A haunted pool terrorizes an unsuspecting suburban family in Night Swim, which opens in Prague cinemas and worldwide this weekend to kick off 2024 at the multiplex. This Blumhouse horror film from director Bryce McGuire, adapting his 2014 short film with co-writer Rod Blackhurst, plays its ridiculous premise entirely straight, which results in a film that is frequently entertaining if rarely good.
That’s a shame, because while Night Swim‘s concept of a haunted pool may not seem especially spine-tingling, there is something to the notion of being underwater, alone and at night, at catching blurred glimpses of through the water of shadowy figures by the side of the pool. You surface and dry your eyes, but there’s nothing there.

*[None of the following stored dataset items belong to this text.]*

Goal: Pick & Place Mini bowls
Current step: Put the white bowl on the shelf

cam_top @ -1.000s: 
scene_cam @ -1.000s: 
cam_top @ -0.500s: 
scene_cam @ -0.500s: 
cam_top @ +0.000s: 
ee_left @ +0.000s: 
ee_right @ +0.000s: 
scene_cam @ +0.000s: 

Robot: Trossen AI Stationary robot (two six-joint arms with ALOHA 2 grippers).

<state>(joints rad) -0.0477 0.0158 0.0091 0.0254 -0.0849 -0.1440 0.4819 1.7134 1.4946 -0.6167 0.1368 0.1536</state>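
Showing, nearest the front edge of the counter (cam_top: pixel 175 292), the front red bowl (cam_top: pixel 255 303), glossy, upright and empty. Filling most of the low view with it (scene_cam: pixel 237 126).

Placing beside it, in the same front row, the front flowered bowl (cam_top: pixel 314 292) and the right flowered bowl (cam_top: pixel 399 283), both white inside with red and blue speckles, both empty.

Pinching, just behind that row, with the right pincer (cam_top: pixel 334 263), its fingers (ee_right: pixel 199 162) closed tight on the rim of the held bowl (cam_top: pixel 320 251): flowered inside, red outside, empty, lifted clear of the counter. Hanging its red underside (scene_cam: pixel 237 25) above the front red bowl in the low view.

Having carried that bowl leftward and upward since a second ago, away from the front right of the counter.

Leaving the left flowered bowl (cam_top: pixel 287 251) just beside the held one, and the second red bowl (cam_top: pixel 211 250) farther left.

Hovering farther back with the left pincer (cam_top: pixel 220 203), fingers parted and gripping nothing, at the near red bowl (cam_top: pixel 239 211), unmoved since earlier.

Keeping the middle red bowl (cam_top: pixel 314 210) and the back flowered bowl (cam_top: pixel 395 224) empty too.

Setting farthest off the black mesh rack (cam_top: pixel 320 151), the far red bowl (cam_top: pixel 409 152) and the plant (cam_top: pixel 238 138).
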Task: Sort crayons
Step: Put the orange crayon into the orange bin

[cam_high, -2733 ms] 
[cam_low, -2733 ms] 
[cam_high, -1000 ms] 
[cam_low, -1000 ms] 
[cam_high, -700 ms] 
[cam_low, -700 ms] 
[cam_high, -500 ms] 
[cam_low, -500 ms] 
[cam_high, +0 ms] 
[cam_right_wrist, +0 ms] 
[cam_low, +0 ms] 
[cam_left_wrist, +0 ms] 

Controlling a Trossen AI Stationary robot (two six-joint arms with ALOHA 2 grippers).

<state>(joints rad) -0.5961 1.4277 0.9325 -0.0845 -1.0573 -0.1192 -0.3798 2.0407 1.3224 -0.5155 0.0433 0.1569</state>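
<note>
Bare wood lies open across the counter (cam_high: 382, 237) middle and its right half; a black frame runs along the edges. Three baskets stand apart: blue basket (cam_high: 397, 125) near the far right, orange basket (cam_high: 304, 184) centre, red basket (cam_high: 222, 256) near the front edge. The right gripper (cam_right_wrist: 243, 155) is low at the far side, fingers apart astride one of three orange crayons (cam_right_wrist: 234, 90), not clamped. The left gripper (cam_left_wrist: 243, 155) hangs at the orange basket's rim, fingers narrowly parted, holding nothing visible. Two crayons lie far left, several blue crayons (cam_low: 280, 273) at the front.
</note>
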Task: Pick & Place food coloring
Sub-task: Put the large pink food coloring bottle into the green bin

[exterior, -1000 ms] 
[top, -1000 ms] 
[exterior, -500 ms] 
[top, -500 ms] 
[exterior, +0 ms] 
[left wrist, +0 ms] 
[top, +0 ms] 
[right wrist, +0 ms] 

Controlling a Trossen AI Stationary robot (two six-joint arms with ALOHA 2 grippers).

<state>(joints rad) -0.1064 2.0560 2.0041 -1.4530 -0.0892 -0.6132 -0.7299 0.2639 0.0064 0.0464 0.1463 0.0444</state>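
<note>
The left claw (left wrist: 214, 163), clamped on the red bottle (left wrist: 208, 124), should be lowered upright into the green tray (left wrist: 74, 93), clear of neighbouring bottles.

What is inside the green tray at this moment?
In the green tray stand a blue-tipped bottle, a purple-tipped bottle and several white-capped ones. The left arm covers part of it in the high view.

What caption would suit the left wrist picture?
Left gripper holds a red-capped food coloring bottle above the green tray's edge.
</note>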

That’s something that the nifty 2014 short delivered with precision in its three-minute runtime, and something that Night Swim re-creates about four times. Four scenes of various characters swimming alone in the haunted pool and experiencing paranormal actively through the water are entirely well-crafted (the underwater cinematography is first-rate), and give the film a few genuine scares.
But those four scenes take up about 10 minutes of this 98-minute movie. The rest of Night Swim is dedicated to murky exposition as the central family comes to the realization that their pool is haunted, researches the previous owners of their home and mysterious disappearances connected to the pool, uncovers the true horrifying nature of what the pool wants, and ultimately learns how to defeat it.
Spoiler alert: you may not be entirely surprised by the film’s final shot, which involves an excavator filling in the pool. Gee… why didn’t any of the previous homeowners think of that?
“We have a pool,” remarks Ray Waller (Wyatt Russell) with a shit-eating grin during his latest physical. Ray, a former major league third baseman for the Milwaukee Brewers, has been slowly coming to terms with his multiple sclerosis diagnosis, but the water therapy in the pool at his family’s new home is doing him wonders.
“There’s something wrong with the pool!” shrieks mom Eve (Kerry Condon) after both husband Ray and a child nearly drown at a fateful pool party. Condon, following up her Oscar-nominated turn in The Banshees of Inisherin here, is impressively able to deliver lines such as these with a straight face, but members of the audience will struggle to receive them without cracking a smile.
What’s wrong with the pool? Well, the drain keeps spurting blood, there’s a grabby zombie behind the weir, and a multitude of bodies floating in what can only be described as the unknown depths beneath the pool. It’s all a bit vague, but Mrs. Summer (Jodi Long), a previous homeowner who lost her daughter to the pool in the film’s nifty opening sequence, explains everything in excruciating detail in the third act.
Night Swim probably wasn’t destined to become this year’s M3GAN, the breakout Blumhouse hit of last January, but its utterly conventional script strands some fine performances (including those by Amélie Hoeferle and Gavin Warren as the kids) and proficient horror filmmaking. And while this one doesn’t meet the low bar of pool-set movies like 12 Feet Under and 2001’s Prague-shot The Pool, as far as haunted pool movies go it’s gotta be at the top of the list.
2 Responses
I enjoyed it for what it was. No, there isn’e a lot of originality to the storyline, but the scares are there, some great practical effects, and good performances. 6/10
Unfortunately, within the genre of “original” horror, you won’t see much here and the end offers a twist that doesn’t even make sense, as in the scene with the Asian woman the water flowed into her house, so covering the pool won’t solve anything.